The only things that starts me ranting is if private mails are moved to the public without permission and if I was accused of wanting things that I never asked for.

What private mails were moved to the public? I don’t know what you are talking about.
You asked for that patch to be included in the openSUSE driver packages and complained here about the resolution of that bugreport.

Ah, ok. I see now what you mean. The mail Stefan Dirsch quoted in the bug report.
Well I (or anybody else here) can’t help you there either. Complain to the person who did this.
But this doesn’t contain any private or even confidential stuff anyway IMHO.

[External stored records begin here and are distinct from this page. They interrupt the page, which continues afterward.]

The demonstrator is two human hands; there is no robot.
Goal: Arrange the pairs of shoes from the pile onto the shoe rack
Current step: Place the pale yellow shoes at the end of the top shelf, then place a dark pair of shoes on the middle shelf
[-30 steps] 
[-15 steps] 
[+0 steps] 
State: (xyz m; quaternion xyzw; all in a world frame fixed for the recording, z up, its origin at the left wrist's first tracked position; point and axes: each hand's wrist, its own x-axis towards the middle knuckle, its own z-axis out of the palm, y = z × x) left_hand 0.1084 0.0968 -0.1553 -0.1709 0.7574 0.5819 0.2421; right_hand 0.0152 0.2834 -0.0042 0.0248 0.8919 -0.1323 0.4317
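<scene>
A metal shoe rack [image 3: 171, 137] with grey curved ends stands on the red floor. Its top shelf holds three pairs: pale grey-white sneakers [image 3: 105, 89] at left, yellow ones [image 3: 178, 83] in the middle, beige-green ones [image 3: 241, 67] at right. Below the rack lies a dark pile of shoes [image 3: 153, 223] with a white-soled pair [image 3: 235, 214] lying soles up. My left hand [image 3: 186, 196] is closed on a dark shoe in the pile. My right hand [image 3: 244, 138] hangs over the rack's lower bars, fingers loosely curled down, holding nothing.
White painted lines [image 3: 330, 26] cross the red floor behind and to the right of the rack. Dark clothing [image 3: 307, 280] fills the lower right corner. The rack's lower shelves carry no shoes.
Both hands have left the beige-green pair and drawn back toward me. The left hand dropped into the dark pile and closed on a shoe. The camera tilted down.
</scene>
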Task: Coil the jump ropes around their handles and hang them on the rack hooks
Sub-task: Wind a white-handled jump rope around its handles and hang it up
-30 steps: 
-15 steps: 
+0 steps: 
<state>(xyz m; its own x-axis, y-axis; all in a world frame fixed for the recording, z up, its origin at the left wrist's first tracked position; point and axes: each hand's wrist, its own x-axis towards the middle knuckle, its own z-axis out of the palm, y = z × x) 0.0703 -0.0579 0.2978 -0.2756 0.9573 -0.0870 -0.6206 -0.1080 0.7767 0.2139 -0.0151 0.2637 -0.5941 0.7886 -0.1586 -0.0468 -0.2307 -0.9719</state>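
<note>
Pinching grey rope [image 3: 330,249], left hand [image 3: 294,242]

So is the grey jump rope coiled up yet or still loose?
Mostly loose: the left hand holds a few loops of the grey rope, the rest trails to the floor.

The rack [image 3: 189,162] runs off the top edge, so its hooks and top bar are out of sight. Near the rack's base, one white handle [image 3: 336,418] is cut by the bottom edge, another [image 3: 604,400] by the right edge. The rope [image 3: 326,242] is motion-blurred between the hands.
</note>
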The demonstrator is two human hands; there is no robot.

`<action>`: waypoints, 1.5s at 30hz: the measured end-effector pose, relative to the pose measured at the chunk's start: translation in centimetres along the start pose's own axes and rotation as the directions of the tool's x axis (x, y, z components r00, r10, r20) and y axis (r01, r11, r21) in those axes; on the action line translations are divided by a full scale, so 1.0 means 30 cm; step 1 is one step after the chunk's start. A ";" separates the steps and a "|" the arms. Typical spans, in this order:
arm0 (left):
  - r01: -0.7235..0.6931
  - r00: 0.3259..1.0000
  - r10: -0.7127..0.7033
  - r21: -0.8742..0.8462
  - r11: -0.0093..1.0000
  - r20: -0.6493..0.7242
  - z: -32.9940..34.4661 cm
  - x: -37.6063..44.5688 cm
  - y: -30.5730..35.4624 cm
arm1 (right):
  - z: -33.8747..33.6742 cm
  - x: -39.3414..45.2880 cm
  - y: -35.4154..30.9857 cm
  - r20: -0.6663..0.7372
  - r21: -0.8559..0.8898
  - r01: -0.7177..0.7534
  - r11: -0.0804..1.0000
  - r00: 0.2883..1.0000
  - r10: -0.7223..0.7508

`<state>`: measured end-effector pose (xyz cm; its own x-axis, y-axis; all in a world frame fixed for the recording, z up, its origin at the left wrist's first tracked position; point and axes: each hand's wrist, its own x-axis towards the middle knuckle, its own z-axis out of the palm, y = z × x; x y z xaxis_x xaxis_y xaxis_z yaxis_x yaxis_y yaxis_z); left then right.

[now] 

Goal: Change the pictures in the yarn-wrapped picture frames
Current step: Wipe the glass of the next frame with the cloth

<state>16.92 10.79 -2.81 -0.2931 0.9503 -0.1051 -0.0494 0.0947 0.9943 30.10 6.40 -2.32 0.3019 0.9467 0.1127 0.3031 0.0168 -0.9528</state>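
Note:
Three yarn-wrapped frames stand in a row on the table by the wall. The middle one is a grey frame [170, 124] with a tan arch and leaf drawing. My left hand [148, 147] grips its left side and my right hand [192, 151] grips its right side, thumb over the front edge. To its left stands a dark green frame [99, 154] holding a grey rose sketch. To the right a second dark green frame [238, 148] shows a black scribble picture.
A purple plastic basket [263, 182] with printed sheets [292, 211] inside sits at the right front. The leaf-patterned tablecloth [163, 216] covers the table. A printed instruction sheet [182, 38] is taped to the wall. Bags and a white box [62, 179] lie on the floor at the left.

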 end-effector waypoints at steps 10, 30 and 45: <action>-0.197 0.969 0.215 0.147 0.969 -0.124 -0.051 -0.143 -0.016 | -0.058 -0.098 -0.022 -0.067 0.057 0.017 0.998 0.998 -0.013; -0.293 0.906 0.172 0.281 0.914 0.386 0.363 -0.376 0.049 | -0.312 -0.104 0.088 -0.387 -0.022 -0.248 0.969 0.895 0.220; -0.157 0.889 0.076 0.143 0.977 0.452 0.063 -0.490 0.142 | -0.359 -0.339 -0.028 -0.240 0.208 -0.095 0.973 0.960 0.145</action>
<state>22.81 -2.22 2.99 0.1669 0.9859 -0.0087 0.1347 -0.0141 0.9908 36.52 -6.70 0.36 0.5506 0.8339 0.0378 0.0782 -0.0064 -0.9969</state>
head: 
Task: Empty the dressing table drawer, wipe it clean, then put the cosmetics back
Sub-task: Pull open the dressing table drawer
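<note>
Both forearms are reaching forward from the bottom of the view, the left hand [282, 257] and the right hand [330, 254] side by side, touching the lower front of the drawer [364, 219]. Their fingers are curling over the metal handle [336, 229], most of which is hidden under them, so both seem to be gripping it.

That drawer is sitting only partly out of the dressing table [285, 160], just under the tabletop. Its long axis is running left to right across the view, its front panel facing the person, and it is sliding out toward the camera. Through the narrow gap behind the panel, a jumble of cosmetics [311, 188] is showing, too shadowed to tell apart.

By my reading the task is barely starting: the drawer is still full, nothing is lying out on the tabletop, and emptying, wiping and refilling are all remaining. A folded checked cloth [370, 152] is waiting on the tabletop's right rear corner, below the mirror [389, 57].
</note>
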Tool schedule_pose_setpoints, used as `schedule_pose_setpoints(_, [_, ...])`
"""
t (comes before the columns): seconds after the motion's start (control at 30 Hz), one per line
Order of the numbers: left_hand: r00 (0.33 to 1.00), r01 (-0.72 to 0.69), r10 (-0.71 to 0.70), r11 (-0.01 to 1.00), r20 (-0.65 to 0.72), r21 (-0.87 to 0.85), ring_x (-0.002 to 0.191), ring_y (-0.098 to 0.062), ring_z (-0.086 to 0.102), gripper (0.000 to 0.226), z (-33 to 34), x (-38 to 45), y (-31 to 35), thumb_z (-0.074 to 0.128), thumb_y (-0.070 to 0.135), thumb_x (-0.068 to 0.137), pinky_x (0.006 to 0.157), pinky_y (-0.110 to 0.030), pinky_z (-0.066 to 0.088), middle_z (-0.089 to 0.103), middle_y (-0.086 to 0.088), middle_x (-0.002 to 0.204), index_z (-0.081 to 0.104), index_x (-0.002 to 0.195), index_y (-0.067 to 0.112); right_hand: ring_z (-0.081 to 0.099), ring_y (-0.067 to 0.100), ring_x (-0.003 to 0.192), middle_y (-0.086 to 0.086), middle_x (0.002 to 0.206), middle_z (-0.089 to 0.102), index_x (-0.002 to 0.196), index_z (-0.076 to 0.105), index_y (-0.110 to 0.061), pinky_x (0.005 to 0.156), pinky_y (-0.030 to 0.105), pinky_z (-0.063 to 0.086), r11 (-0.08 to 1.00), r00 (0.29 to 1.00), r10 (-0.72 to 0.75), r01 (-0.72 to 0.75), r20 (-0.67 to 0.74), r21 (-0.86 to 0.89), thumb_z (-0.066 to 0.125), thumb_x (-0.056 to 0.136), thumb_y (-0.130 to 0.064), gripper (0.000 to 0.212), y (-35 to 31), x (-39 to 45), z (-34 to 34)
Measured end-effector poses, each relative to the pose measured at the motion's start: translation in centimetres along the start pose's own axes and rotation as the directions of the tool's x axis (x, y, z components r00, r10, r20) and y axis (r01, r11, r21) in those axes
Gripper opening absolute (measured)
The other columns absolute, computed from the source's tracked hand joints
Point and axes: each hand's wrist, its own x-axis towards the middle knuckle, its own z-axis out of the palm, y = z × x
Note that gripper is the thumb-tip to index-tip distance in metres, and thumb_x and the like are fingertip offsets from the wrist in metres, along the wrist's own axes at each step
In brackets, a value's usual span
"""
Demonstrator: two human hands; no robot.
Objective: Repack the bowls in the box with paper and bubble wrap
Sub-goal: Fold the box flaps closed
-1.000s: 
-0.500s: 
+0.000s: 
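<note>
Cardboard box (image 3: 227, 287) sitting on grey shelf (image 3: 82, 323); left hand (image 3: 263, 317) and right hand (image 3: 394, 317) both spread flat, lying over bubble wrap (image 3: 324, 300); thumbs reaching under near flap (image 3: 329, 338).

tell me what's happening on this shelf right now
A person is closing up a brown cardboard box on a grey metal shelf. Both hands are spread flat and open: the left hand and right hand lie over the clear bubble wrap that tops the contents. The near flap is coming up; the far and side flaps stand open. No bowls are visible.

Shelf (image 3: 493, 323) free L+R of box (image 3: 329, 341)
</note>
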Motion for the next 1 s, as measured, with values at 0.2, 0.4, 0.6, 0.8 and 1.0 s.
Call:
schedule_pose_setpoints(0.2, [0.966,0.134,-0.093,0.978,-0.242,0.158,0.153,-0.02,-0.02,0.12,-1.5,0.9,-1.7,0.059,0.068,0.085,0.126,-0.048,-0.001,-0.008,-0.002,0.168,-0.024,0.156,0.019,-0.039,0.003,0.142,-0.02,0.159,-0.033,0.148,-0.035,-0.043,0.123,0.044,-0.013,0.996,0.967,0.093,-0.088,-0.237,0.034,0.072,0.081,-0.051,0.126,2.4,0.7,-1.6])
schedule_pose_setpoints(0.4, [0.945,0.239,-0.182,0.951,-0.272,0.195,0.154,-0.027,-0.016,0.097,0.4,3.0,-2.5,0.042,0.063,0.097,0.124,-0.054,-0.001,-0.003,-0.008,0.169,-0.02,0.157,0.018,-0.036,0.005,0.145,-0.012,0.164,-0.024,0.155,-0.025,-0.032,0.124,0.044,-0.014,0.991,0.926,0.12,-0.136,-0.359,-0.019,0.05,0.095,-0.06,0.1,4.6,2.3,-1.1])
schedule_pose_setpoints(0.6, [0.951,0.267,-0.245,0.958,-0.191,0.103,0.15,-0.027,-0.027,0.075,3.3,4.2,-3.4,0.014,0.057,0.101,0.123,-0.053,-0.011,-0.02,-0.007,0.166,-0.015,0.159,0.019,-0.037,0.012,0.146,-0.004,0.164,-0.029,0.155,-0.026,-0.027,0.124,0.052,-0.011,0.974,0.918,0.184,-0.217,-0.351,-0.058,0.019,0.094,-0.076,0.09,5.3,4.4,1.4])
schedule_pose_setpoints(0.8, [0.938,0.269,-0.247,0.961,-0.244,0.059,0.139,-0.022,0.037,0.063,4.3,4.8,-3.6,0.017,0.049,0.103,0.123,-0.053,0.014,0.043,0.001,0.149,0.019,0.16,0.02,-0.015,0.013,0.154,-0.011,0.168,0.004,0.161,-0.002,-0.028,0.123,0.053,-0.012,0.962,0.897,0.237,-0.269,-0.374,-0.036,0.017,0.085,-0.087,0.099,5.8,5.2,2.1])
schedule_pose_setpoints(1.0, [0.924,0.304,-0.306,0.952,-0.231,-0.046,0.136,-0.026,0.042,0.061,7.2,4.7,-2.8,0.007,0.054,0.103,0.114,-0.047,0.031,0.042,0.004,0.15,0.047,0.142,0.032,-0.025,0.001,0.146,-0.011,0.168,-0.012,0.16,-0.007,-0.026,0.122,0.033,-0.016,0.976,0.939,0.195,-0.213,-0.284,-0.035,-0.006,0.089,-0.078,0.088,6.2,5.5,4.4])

OTOH, why did you send this in private in the first place? Why didn’t you just add that to the bug report?
Btw, you can reopen a bugreport yourself if you don’t agree with the resolution.

I want a bug to be solved. So removing of an incomplete delivery is of course an acceptable solution - if it happens. I would close a bug if the job is done and not before… If there would have been a solution “of the records” with the unofficial patch to be described here and being not a part of any official delivery others could use that too. But this is not on the focus…

Right. And the package did get removed, but reappeared when nvidia set up the repo again after it mysteriously disappeared…
Maybe you or someone else should reopen the bugreport. :wink:

And, again, the openSUSE maintainer closed your bugreport (should have been WONTFIX though I guess) because he didn’t want to add an unofficial patch to the official packages.
And as I found out in the meantime, that patch won’t help anyway. Yes, you can compile the kernel module then and even build the packages, but they won’t work with the newer Xorg included in 13.1 (and 12.3 already).

I’ll repeat myself: NVidia has to update their 96.xx driver to work with Xorg 1.13 and up but they didn’t do it yet. And as it looks, they won’t do it.
So you should report a bug to nvidia.
There’s nothing openSUSE or anybody else can do in that case, since nvidia’s driver is closed-source.

I’m not happy with that either, but that’s how it is.